Which implies great housing starts growth in Q4. As you can see from the chart below, Cornerstone Macro’s model for new and pending home sales projects 13.3% growth. That's based on median family income and the average 30 year fixed mortgage rate.

This week, the average 30 year fixed rate fell 9 basis points to 3.64%. It is now 15 basis points above its recent low made at the start of the month. I think mortgage rates will continue to fall since the spike in yields ended a couple weeks ago. We might even see rates fall below the September 5th low. 

Rates don’t need to fall further for the housing market to improve since rates were higher in July and August and the housing reports from then have been great. A key is for treasury yields to not spike like they did in the first 2 weeks of September. From Q2 to Q3, the housing market went from being weak, to showing modest growth. That’s amazing in rate of change terms. It will go from ok to good/great in Q4.

Slight Improvement In Kansas City Fed Index

Based on the 4 September regional Fed manufacturing reports, it appears manufacturing growth is near the flatline. This sector might be modestly growing like the Markit flash manufacturing PMI suggested.  A main reason investors might see the ISM PMI increasing is because it was only 49.1 in August. 

Personally, I don’t see the sector improving.

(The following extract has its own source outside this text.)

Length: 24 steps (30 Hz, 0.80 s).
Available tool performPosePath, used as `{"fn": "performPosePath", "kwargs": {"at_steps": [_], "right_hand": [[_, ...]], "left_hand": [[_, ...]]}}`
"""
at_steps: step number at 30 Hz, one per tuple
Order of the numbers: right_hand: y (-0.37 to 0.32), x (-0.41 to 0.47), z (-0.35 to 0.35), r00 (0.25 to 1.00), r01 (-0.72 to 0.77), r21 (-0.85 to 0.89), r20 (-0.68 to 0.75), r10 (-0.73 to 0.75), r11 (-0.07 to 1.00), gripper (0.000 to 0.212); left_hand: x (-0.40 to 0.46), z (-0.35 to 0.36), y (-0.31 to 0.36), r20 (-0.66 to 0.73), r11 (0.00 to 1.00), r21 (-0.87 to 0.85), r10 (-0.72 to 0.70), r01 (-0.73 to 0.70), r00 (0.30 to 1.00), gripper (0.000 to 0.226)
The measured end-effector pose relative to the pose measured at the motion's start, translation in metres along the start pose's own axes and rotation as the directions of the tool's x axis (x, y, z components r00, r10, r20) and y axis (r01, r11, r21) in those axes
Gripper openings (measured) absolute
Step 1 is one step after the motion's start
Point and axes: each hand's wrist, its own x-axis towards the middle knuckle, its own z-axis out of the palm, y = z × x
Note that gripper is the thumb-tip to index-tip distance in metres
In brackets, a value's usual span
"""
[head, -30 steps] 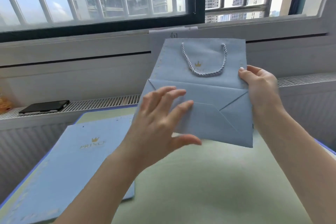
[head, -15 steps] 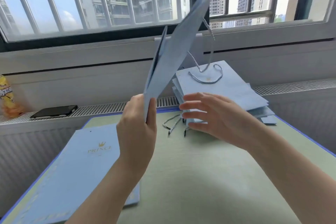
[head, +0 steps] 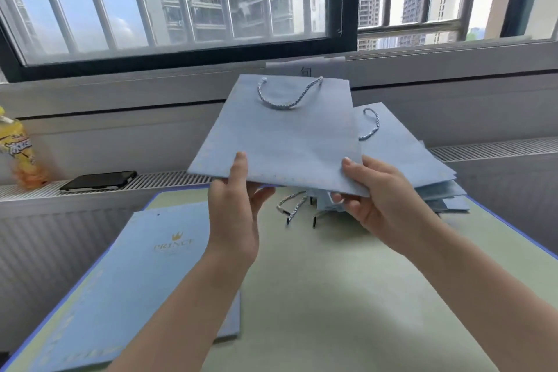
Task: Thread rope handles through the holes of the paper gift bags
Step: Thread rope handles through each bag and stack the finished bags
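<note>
Blue paper bag [head: 280, 136], rope handle [head: 283, 93] already threaded, lies flat in the air above the surface [head: 332, 296]. My left hand [head: 234, 205] and right hand [head: 380, 199] each pinch its near edge. I judge it best lowered level onto the finished stack [head: 422, 166], corners squared, handle tucked flat.

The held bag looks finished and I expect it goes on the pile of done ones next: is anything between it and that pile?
Nothing visible. Left hand and right hand hold the bag just above and left of the pile; only loose rope handles lie on the table beneath.
</note>
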Motion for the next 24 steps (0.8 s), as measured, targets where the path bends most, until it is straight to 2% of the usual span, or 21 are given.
{"fn": "performPosePath", "kwargs": {"at_steps": [2, 4, 6, 8, 10, 12, 15, 16, 18, 19, 20, 21, 22, 23, 24], "right_hand": [[-0.006, 0.002, -0.006, 1.000, -0.026, -0.023, 0.002, 0.026, 0.999, 0.020], [-0.007, 0.001, -0.008, 0.997, -0.031, -0.001, 0.074, 0.031, 1.000, 0.030], [-0.007, 0.000, -0.009, 0.969, -0.052, 0.094, 0.246, 0.027, 0.994, 0.047], [-0.005, -0.002, -0.009, 0.900, -0.055, 0.088, 0.436, 0.011, 0.995, 0.060], [0.002, -0.005, -0.004, 0.866, -0.040, 0.014, 0.499, 0.027, 0.999, 0.052], [0.008, -0.008, 0.005, 0.923, -0.006, -0.059, 0.384, 0.028, 0.998, 0.040], [0.013, -0.006, 0.009, 0.977, -0.007, 0.010, 0.212, 0.005, 1.000, 0.029], [0.011, -0.004, 0.007, 0.992, -0.008, 0.053, 0.128, 0.001, 0.999, 0.024], [0.004, 0.003, -0.001, 0.998, 0.011, 0.136, -0.065, -0.002, 0.991, 0.017], [0.000, 0.007, -0.006, 0.991, 0.028, 0.171, -0.133, -0.005, 0.985, 0.015], [-0.004, 0.009, -0.011, 0.984, 0.049, 0.191, -0.178, -0.015, 0.980, 0.014], [-0.007, 0.011, -0.017, 0.977, 0.072, 0.192, -0.210, -0.031, 0.979, 0.015], [-0.009, 0.012, -0.022, 0.971, 0.094, 0.181, -0.233, -0.050, 0.979, 0.017], [-0.012, 0.014, -0.029, 0.965, 0.111, 0.164, -0.255, -0.067, 0.980, 0.018], [-0.014, 0.016, -0.034, 0.959, 0.117, 0.145, -0.272, -0.074, 0.982, 0.017]], "left_hand": [[0.009, -0.007, -0.001, -0.102, 0.996, -0.009, -0.085, 0.085, 0.991, 0.019], [0.012, -0.010, -0.004, -0.122, 0.981, -0.082, -0.185, 0.176, 0.975, 0.019], [0.013, -0.011, -0.006, -0.074, 0.936, -0.220, -0.295, 0.273, 0.953, 0.013], [0.013, -0.011, -0.009, 0.010, 0.882, -0.319, -0.363, 0.347, 0.932, 0.011], [0.011, -0.010, -0.012, 0.109, 0.892, -0.242, -0.367, 0.382, 0.924, 0.013], [0.006, -0.009, -0.015, 0.215, 0.931, 0.020, -0.360, 0.364, 0.908, 0.024], [0.000, -0.007, -0.015, 0.289, 0.902, 0.334, -0.375, 0.274, 0.881, 0.040], [-0.002, -0.005, -0.014, 0.284, 0.882, 0.419, -0.354, 0.217, 0.891, 0.040], [-0.002, -0.005, -0.016, 0.299, 0.817, 0.576, -0.230, 0.017, 0.926, 0.033], [-0.002, -0.007, -0.018, 0.333, 0.748, 0.657, -0.169, -0.100, 0.928, 0.035], [0.000, -0.011, -0.023, 0.377, 0.628, 0.748, -0.133, -0.216, 0.917, 0.041], [0.001, -0.016, -0.028, 0.420, 0.440, 0.836, -0.125, -0.329, 0.899, 0.046], [0.003, -0.021, -0.034, 0.463, 0.212, 0.877, -0.133, -0.431, 0.876, 0.048], [0.003, -0.026, -0.040, 0.501, 0.012, 0.862, -0.163, -0.506, 0.850, 0.050], [0.003, -0.029, -0.046, 0.522, -0.108, 0.828, -0.210, -0.550, 0.827, 0.050]]}}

I see the PMI becoming more accurate. If the PMI increases 1 point to above 50, the media might make a fuss about it, but it’s not a big deal either way. Manufacturing is in a broad based slowdown, but the sector has avoided a deep recession. This is a highly cyclical sector which means the longer it doesn’t plummet, the more likely it is closing in on the end of this slowdown.

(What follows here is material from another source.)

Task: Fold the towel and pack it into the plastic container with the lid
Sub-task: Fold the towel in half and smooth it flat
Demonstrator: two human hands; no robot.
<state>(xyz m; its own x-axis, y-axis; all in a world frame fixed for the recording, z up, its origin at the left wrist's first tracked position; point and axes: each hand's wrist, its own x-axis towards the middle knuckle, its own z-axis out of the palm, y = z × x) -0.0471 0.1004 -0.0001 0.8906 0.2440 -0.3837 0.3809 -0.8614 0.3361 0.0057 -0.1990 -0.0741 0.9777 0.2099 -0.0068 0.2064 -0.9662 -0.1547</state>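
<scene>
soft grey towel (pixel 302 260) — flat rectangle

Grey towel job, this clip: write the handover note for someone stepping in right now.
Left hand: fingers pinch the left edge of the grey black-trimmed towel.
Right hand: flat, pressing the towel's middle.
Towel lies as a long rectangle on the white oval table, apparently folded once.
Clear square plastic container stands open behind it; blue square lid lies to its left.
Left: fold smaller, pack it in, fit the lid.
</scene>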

Specifically, the Kansas City Fed manufacturing index improved from -6 to -2 which beat estimates for -3. It’s the 4th of the 5 regional Fed manufacturing reports to come out. Last is the Dallas Fed report on Monday. The ISM and Markit manufacturing reports come out on Tuesday. 

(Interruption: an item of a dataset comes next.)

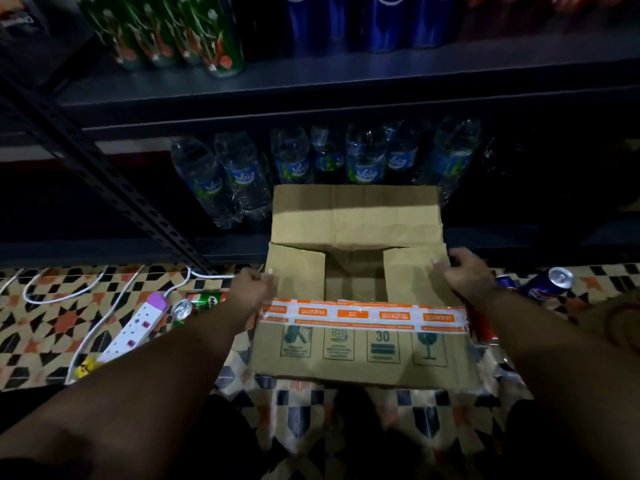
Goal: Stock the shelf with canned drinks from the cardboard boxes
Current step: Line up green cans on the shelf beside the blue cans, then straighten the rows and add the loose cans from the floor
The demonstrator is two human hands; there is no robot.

As you can see from the chart below, the 3 month moving average is -3 which is near the trough in 2013, but solidly above the trough of about -10 in 2016. Everyone is tempted to wonder if the economy is near a recession like 2008, but few consider that if this is a slowdown, this is nearly as bad as it gets and it’s a few months from ending.

Production index actually rose from -2 to 10 and the volume of shipments index increased from -7 to 9. Volume of new orders index was up from -16 to -3. This doesn’t exactly scream “manufacturing recession.” Like most of the other regional Fed reports, the survey data on expectations weakened. Composite index fell from 11 to 5. Production and shipments indexes cratered from 23 and 20 to 5 for both. Capex index fell from 12 to just 6.

Now let’s look at the quotes from this report to explain why expectations were so weak. Weakness is probably related to the trade war as 2 firms mentioned it as an issue. One firm stated, “We have had to delay capital spending due mainly to high tariff taxes that we cannot pass along.” This issue is the same for retailers as they are taking margin declines instead of raising prices. This explains why real consumption growth isn’t being impacted by the tariffs. 

Another firm stated, “Trade deals are important. 50%+ exports for us is to Mexico and Canada. Election year looks to be slowing decisions for customers already.” It’s concerning that the election is already an issue for businesses. It’s still over one year away.

Conclusion

Pending home sales signal more positive growth coming from new home sales over the next few months. We could be looking at above 2% GDP growth in Q4 if real residential investment growth accelerates. Without real residential investment growth being a drag in Q3, GDP growth could be close to 2.5%. There won’t be a recession this year. I’m highly confident in that assessment.